Humanitaire Le sous-secrétaire général des NU aux Affaires humanitaires, Holmes, a déclaré au Conseil de Sécurité que le Soudan blâmait les travailleurs humanitaires pour activités politiques inappropriées, quand en fait le gouvernement ne tolère pas qui parle de violations du droit humanitaire (Nations-Unies 04 04). « Le gouvernement a construit un système de demandes bureaucratiques extrêmement onéreuses qui paralysent l'effort d'aide. Il est lent et difficile pour les visas, les permis de voyage, il impose des droits de douane élevés et retarde l'envoi des équipements de Port-Soudan. En 2005 l'aide était plus facile », a déclaré le représentant de Bush au Soudan, AndewNatsios. Après des mois d'une telle situation, le Soudan a signé un accord avec les NU, s'engageant à faciliter les choses. D'autre part, un comité, co-présidé par le ministre des Affaires Humanitaires (actuellement recherché par la CPI, VS) et l'adjoint du coordinateur des NU, se réunira tous les mois, ce qui provoque « un espoir partiel ».
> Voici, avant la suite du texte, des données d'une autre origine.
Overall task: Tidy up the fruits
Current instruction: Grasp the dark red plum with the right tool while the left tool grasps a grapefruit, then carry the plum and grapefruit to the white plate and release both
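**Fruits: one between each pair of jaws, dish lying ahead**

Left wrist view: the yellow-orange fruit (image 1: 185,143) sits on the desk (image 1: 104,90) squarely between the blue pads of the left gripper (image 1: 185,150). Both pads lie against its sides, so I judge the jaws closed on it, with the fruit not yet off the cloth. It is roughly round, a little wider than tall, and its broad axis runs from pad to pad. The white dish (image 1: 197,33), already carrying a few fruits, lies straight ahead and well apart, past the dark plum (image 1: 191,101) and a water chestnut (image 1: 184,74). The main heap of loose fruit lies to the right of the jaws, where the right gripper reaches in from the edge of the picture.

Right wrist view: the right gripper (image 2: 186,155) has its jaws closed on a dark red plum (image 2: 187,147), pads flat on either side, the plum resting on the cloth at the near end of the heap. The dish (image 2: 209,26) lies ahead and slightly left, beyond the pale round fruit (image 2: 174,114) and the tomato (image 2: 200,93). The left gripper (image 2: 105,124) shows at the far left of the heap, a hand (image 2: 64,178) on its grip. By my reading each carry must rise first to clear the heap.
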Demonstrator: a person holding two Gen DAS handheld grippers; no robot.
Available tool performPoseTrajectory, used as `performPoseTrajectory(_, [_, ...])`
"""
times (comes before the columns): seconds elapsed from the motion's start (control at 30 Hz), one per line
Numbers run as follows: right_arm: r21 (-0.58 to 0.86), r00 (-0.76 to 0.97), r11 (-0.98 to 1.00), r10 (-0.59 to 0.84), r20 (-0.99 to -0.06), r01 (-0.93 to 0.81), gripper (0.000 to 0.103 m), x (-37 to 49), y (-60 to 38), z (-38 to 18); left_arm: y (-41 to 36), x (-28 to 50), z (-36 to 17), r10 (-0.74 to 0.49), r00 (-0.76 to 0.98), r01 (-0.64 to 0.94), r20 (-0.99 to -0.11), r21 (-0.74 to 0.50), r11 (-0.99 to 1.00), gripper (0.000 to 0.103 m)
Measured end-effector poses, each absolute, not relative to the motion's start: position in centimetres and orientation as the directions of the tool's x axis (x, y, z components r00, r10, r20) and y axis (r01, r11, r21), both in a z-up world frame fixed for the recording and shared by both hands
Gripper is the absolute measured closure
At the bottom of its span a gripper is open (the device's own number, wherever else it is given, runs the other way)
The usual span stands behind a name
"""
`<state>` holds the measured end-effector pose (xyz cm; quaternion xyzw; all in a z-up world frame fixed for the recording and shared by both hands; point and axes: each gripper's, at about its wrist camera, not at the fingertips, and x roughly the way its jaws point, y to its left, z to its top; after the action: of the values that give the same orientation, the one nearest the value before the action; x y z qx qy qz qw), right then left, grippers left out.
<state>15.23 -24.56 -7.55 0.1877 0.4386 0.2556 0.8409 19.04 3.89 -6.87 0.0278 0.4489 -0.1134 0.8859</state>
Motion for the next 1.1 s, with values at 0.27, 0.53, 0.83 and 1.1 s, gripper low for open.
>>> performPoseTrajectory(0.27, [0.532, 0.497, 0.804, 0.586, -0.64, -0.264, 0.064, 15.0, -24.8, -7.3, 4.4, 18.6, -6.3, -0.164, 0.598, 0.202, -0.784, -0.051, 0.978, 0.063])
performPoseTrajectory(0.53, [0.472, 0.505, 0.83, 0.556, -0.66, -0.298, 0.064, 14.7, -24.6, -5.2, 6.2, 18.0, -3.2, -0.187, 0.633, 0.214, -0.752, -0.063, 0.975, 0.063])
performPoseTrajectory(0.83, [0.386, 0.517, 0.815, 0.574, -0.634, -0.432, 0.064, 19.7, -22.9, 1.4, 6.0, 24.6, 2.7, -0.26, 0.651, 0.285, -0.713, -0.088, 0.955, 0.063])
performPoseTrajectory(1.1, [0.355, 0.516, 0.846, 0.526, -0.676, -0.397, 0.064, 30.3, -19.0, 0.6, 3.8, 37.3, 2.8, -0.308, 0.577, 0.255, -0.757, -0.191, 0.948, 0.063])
Selon MSF, un tiers du territoire est temporairement ou durablement inaccessible aux organismes d'aide. Il s'agit des zones rurales en général et, en particulier, des régions dans lesquelles se concentrent les affrontements: Le Nord Darfour (Mellit, Kutum..), zones semi désertiques et à faible densité de population, déjà vidées largement de leurs habitants. Nul doute que les populations encore présentes dans ces régions survivent de façon très difficile. Les régions frontalières du Tchad au nord d'El Geneina, disputées par au moins quatre milices d'auto-défense dont certaines sont très soutenues par le gouvernement soudanais. On estime à 30 000 le nombre de déplacés privés d'assistance dans cette région. Le croissant Korma, Tawila, Shangil, Tobaya situé à l'intersection de quatre lignes de Front (NRF/ gouvernement/ ALS Minni Minawi/ALS Abd el Wahad), où se répartissent plusieurs camps de déplacés bénéficiant d'une aide sporadique.
Selon le président d'Action Contre la Faim, les programmes ont été suspendus à cause des attaques, surtout pour les vols de véhicules et à cause de l'apparition de nombreuses factions rebelles sans chaîne de commandement identifiable, ce qui ne permet pas d'obtenir des garanties de sécurité. Selon d'autres sources également sur le terrain, la sécurité alimentaire de 70 % de la population n'est pas assurée, et en janvier, l'accès des organisations humanitaires a baissé de 64 %.. De nombreux camps sont surchargés ; à al Salam l'eau manque, Abou Shok est fermé aux nouveaux arrivants, Zam Zam est proche de la saturation. D'autre part, des camps attirent des migrants économiques, tandis que d'autres personnes les fuient pour se réfugier en zone rebelle.